The plan to lay a cable from Darwin to Singapore, navigating currents, soil acidity, deep trenches and ridges, is also immensely difficult, but not impossible with sufficient financial backing, according to Bruce Mountain, director of the Victoria Energy Policy Center at Victoria University.

He says it could still happen, even without Forrest’s involvement.

“There are a lot of rich corporations and people other than Andrew Forrest,” he said. “So if the economic sense is compelling enough, I think they’ll get the investment.”

Mountain said that when Sun Cable’s plan was announced, it was considered incredibly ambitious, but since then other equally long cables have been proposed elsewhere that are still moving forward.

For example, Xlinks plans to run an almost as long and powerful cable from Morocco to the UK. However, he says there are some key differences that could make the Xlinks more commercially viable than Sun Cable’s line.

Britain’s electricity demand is eight times that of Singapore and the cable would run through Portugal, Spain and France – all potential customers – he said, while Sun Cable’s link would run through Indonesia, which would benefit from investment in the cable, but would not necessarily buy its power.

Either way, he says there’s a huge economic incentive to overcome hurdles in transmitting renewable energy over long distances in a world that needs to act fast to reduce carbon emissions.

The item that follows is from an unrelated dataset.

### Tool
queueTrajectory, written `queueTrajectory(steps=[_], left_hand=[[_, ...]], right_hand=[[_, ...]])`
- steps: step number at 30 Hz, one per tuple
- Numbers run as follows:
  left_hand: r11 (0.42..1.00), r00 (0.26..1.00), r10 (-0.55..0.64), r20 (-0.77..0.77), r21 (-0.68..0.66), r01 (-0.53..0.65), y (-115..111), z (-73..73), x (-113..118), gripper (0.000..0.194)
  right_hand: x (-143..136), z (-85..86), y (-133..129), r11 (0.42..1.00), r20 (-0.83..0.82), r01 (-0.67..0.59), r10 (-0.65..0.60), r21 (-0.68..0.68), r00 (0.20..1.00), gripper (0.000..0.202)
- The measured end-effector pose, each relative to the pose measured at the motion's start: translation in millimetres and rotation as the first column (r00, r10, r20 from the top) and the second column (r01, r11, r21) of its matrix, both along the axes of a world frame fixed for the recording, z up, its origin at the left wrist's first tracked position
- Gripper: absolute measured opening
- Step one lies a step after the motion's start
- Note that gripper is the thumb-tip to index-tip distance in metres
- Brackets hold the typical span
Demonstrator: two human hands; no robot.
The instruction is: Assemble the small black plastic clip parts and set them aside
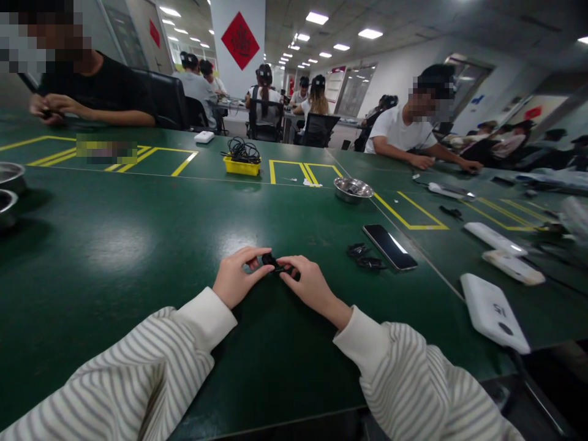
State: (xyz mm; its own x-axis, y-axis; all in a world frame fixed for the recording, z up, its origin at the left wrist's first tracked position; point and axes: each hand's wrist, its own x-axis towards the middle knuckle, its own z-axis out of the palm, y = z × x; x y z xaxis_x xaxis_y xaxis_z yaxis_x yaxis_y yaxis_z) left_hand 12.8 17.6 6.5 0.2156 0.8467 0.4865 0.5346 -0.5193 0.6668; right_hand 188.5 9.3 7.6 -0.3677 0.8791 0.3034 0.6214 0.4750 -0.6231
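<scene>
Over the green table (151,245), a small black object (277,266) is held between both hands; its exact kind is too small to tell. My left hand (239,274) pinches its left end between thumb and fingers. On the other end, my right hand (309,283) has its thumb and fingers closed. The two hands are close together, with the dark piece bridging the gap. To the right of them lie several small black pieces (371,263), beside a phone (389,246) with a dark screen.
A metal bowl (353,189) and a yellow box (242,166) of black cables stand farther back. White devices (495,311) lie at the right, two metal bowls (9,179) at the left edge. People sit across the table, one at left (101,86), one at right (399,128).
</scene>
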Motion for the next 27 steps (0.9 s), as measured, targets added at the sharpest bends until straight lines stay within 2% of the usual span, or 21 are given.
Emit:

“The distribution of wind and solar energy is uneven, as is coal and gas, so I think we will learn to transmit it effectively over long distances where there is an environmental benefit,” he said.

“Singapore, South Korea and Taiwan – many of them have very similar problems of inadequate clean energy resources for the size of their energy demand.”

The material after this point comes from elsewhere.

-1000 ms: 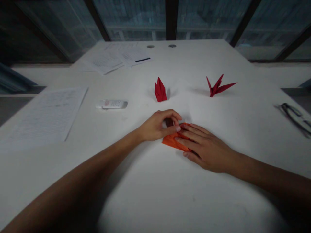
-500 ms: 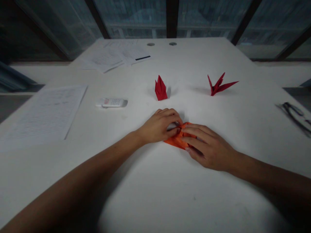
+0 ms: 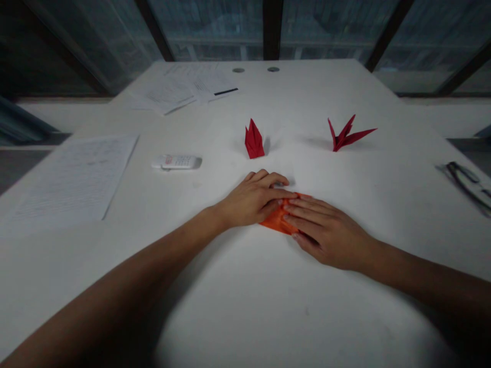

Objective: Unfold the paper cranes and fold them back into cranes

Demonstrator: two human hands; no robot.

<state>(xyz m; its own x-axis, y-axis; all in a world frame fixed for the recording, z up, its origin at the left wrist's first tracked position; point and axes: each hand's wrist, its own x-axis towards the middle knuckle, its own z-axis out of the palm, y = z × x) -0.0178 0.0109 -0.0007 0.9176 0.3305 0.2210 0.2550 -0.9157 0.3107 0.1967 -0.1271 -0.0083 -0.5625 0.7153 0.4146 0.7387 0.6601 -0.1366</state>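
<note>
A folded piece of orange origami paper (image 3: 274, 221) lies on the white table between both hands, partly covered by fingers. My left hand (image 3: 251, 199) reaches in from the left with its index finger stretched along the paper's far edge. Its thumb rests on the paper, and the other fingers are spread and slightly bent beyond it. From the right, my right hand (image 3: 332, 232) lies with its fingers outstretched and flat across the paper, pressing it to the table. The creases beneath the fingers are hidden.
Beyond the hands stand a red folded-paper figure (image 3: 254, 140) and a red paper crane (image 3: 345, 135). A white labelled object (image 3: 176, 162) lies left, near printed sheets (image 3: 76, 176). More papers (image 3: 172, 89) are farther back. Dark-framed glasses (image 3: 466, 179) rest at the right edge.
My left index finger has straightened and moved right along the paper's far edge, away from the thumb. My right fingers have flattened and shifted slightly left over the paper.
</note>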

Deadline for Singapore to reach zero emissions

Both scenarios presented by billionaires mean potential export to Singapore.
Meanwhile, the city-state faces a tough deadline to reach its goal of zero emissions by 2050. By 2020, 95% of the country’s electricity came from natural gas, a planet-warming fossil fuel, imported from Indonesia and Malaysia.

Last October, Singapore’s Deputy Prime Minister Lawrence Wong said, “We are already one of the most solar-density cities in the world… (but) even if we maximize all available space in Singapore for solar deployment, we still we won’t be able to generate enough electricity to keep the lights on.”

In its statement, the Energy Market Authority (EMA) said it intends to source electricity from a mix of natural gas, solar, regional power grids and low-carbon alternatives such as hydrogen, and is in talks with several potential suppliers. from countries such as Indonesia, Laos, Malaysia and Thailand.

The Malaysian country’s first import test began last year, with 100 megawatts sent through a new interconnector from the Pulau Bulan solar farm, according to the EMA. More has come from Lao hydropower through the Lao PDR-Thailand-Malaysia-Singapore Power Integration Project (LTMS-PIP), a move the EMA has called a “landmark”.

The EMA says it is on track to meet its target of importing 4 gigawatts of electricity by 2035, but is open to offers from other potential contributors “from all sources, including Australia”.

Forrest told CNN that, in his mind, Sun Cable needs to work for the customer.

“The customer is always right, and while the company is on a course to not give the customer what I believe they want, we are happy to see this company completely restructure and change course.”

In its statement, Grok Ventures said that “prospective bidders will have the opportunity to make up their minds when they have access to the facts through the data room during the sale process”, with the first meeting of creditors scheduled for Friday.

“We believe this information will strongly emphasize AAPL’s commercial viability and show progression towards Sun Cable as a development platform for large renewable energy projects,” said Grok Ventures.